## YOUR TASK
Look below and pull out each line with the word "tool".

***** MATERIAL FOR THE TASK *****

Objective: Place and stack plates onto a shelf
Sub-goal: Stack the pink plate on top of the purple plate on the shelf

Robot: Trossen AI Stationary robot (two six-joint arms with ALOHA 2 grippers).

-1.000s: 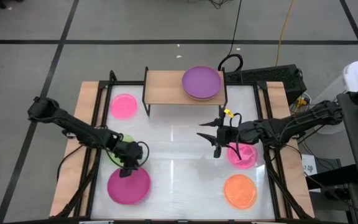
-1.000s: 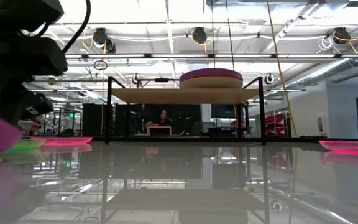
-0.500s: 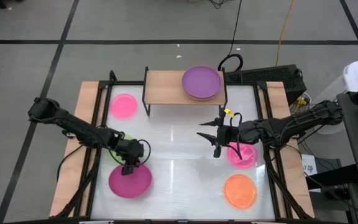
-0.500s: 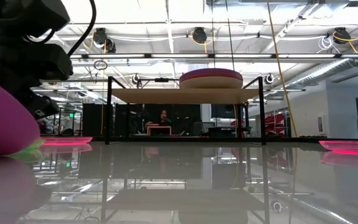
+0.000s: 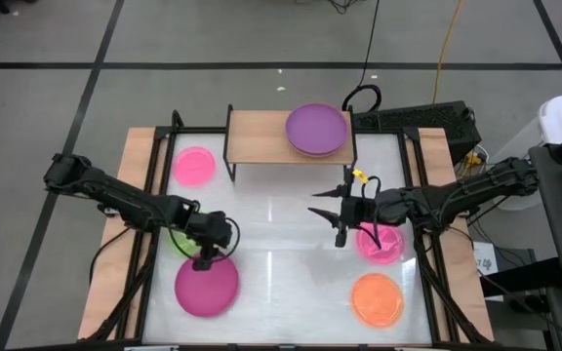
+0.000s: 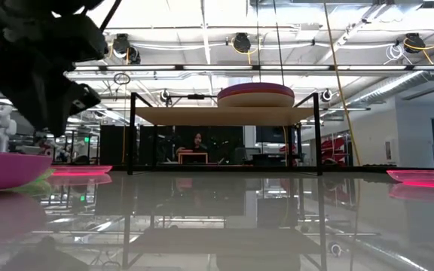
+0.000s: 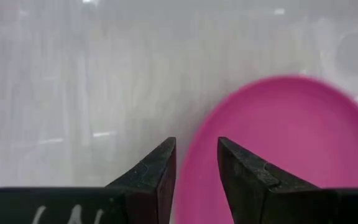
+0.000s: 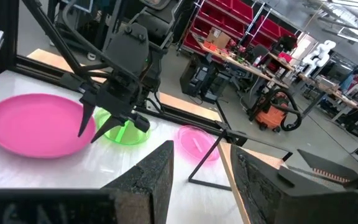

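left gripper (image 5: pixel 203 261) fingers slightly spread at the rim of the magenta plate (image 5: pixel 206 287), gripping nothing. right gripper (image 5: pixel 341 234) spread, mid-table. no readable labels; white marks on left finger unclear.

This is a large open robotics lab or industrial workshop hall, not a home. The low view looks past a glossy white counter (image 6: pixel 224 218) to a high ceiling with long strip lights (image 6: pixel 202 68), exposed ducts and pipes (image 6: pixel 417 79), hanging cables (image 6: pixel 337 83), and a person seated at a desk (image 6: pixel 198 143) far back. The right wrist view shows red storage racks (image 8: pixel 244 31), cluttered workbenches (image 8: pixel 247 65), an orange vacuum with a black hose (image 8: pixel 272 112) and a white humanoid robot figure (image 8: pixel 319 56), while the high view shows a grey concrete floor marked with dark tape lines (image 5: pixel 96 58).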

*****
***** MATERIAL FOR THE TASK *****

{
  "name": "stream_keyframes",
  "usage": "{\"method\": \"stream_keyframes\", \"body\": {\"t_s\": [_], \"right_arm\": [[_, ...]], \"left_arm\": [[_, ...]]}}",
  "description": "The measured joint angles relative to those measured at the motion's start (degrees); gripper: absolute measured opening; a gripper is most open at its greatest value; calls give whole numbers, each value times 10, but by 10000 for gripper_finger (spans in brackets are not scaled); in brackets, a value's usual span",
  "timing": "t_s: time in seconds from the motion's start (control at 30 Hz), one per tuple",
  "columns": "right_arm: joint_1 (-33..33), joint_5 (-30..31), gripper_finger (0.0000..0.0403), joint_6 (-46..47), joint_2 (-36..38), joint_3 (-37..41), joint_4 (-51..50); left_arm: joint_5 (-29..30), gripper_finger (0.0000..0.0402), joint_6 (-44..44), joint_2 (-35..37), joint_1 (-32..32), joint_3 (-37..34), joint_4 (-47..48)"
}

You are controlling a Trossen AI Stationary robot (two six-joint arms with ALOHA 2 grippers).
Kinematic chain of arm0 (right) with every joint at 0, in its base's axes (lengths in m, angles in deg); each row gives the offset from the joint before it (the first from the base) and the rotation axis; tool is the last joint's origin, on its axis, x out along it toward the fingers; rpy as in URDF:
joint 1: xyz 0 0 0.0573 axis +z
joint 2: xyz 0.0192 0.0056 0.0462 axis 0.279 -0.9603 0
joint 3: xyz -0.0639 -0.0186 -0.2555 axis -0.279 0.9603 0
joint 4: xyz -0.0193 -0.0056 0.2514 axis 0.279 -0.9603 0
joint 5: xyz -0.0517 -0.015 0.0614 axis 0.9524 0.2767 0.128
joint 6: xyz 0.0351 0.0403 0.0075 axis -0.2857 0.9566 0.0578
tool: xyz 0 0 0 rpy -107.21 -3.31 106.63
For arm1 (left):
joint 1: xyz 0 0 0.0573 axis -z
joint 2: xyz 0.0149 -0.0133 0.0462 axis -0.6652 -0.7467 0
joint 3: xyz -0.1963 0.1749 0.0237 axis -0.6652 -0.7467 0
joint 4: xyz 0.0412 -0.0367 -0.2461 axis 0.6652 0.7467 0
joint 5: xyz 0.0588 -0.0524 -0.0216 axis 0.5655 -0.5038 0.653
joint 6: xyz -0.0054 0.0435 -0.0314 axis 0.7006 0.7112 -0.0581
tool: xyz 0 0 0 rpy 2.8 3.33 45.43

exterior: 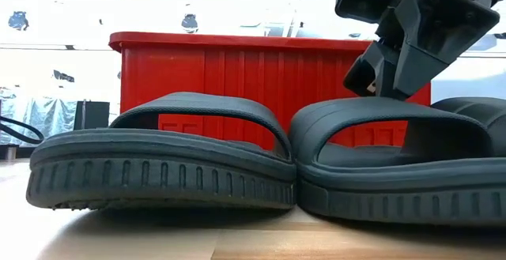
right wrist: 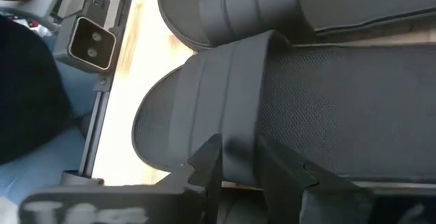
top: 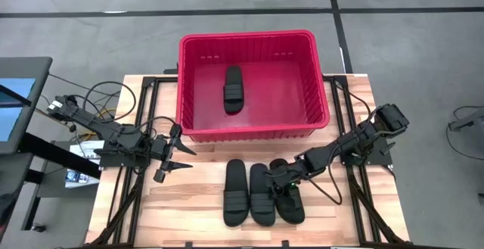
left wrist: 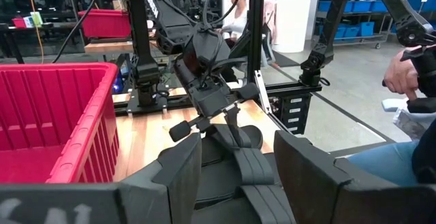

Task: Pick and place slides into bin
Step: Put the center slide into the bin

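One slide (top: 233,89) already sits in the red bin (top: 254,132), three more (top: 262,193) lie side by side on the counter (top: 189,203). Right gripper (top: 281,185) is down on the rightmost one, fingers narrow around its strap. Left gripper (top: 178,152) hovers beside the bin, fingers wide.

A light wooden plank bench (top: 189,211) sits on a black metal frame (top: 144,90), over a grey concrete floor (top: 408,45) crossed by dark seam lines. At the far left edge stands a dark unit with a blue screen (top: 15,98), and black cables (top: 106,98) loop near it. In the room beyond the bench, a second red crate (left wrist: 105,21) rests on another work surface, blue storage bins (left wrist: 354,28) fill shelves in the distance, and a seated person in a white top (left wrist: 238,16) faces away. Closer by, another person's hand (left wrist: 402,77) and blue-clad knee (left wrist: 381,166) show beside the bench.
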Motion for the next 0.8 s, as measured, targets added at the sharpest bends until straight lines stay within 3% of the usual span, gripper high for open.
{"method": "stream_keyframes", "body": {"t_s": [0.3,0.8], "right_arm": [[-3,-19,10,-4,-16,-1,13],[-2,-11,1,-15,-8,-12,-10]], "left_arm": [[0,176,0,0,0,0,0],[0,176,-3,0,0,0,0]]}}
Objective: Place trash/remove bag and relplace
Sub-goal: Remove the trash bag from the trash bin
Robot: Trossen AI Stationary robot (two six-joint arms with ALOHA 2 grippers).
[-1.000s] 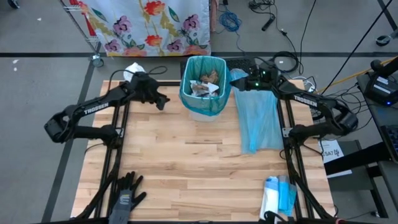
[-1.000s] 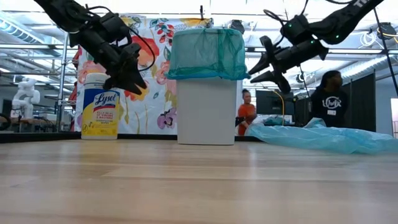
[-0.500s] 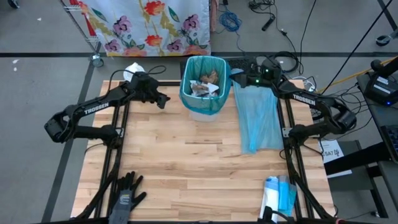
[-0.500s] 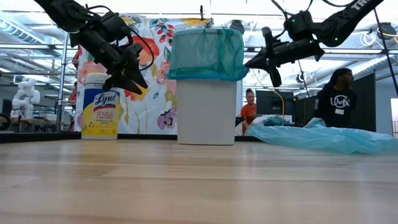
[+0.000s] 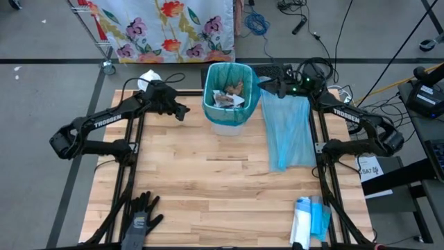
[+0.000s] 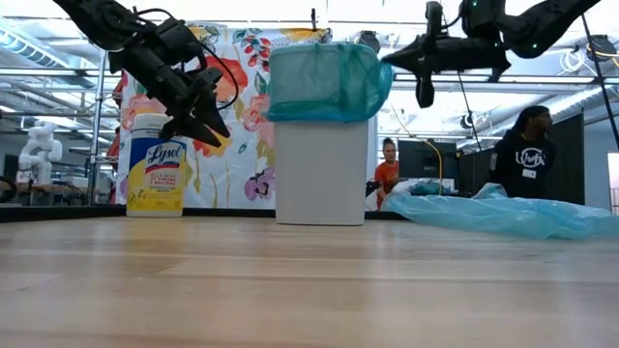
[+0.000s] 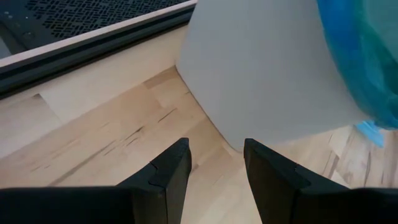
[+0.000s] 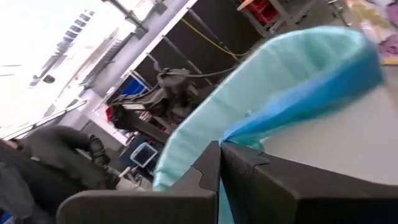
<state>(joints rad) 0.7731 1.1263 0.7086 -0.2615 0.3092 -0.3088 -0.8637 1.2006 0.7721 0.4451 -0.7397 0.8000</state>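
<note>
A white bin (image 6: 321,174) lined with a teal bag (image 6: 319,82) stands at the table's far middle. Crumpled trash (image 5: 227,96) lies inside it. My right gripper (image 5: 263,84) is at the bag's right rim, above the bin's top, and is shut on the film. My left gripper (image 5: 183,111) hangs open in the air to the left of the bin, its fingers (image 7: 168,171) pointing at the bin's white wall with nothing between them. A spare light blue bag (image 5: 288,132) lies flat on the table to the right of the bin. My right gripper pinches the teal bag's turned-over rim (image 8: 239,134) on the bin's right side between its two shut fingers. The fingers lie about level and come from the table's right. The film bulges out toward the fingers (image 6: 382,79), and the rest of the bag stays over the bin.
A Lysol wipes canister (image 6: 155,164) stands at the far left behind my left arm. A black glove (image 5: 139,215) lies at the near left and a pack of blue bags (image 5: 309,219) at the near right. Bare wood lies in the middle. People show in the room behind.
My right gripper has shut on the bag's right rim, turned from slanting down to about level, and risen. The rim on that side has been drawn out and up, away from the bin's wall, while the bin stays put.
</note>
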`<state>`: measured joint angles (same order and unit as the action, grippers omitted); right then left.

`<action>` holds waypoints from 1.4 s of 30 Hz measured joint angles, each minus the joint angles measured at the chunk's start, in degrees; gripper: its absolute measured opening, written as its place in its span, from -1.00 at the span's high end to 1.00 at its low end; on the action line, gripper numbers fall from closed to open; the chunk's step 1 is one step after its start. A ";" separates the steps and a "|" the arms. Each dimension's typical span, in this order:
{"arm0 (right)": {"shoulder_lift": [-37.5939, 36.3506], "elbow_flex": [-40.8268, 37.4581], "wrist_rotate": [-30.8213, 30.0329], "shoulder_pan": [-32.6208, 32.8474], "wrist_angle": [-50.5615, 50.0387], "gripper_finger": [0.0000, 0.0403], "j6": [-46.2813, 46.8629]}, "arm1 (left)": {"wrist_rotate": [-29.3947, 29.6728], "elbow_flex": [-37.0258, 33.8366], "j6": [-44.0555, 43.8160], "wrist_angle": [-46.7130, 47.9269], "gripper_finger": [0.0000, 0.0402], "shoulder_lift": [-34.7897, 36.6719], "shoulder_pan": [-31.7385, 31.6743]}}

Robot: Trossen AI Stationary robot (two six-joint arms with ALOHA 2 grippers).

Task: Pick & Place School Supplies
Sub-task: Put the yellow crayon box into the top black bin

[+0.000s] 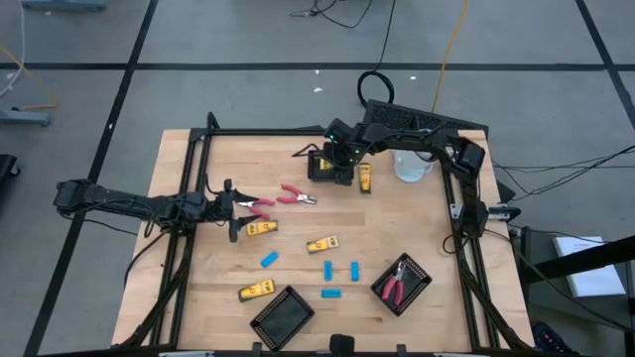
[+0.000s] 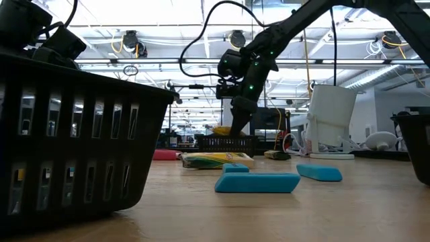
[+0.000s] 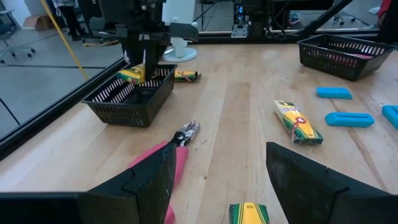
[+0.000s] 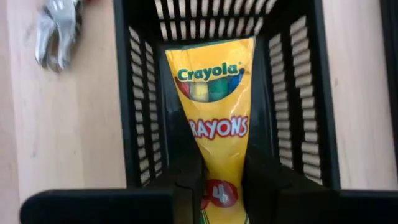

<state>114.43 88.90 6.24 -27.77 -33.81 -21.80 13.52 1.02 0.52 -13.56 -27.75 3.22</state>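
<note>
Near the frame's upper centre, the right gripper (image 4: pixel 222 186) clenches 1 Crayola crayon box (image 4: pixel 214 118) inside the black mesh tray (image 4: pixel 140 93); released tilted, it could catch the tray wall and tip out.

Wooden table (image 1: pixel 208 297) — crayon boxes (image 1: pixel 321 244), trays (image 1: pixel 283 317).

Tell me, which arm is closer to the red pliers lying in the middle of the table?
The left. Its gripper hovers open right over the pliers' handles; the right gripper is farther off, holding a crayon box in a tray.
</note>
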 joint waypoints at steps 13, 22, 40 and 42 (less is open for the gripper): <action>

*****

## ANSWER BOX
Kinematic chain of arm0 (right) with every joint at 0, in its base's axes (lengths in m, angles in deg); each row gives the offset from the joint before it (the first from the base) and the rotation axis; tool is the last joint's origin, on its axis, x out along it toward the fingers; rpy as in URDF:
tool: xyz 0 0 0 rpy -107.21 -3.31 106.63
tool: xyz 0 0 0 rpy 2.8 3.33 45.43

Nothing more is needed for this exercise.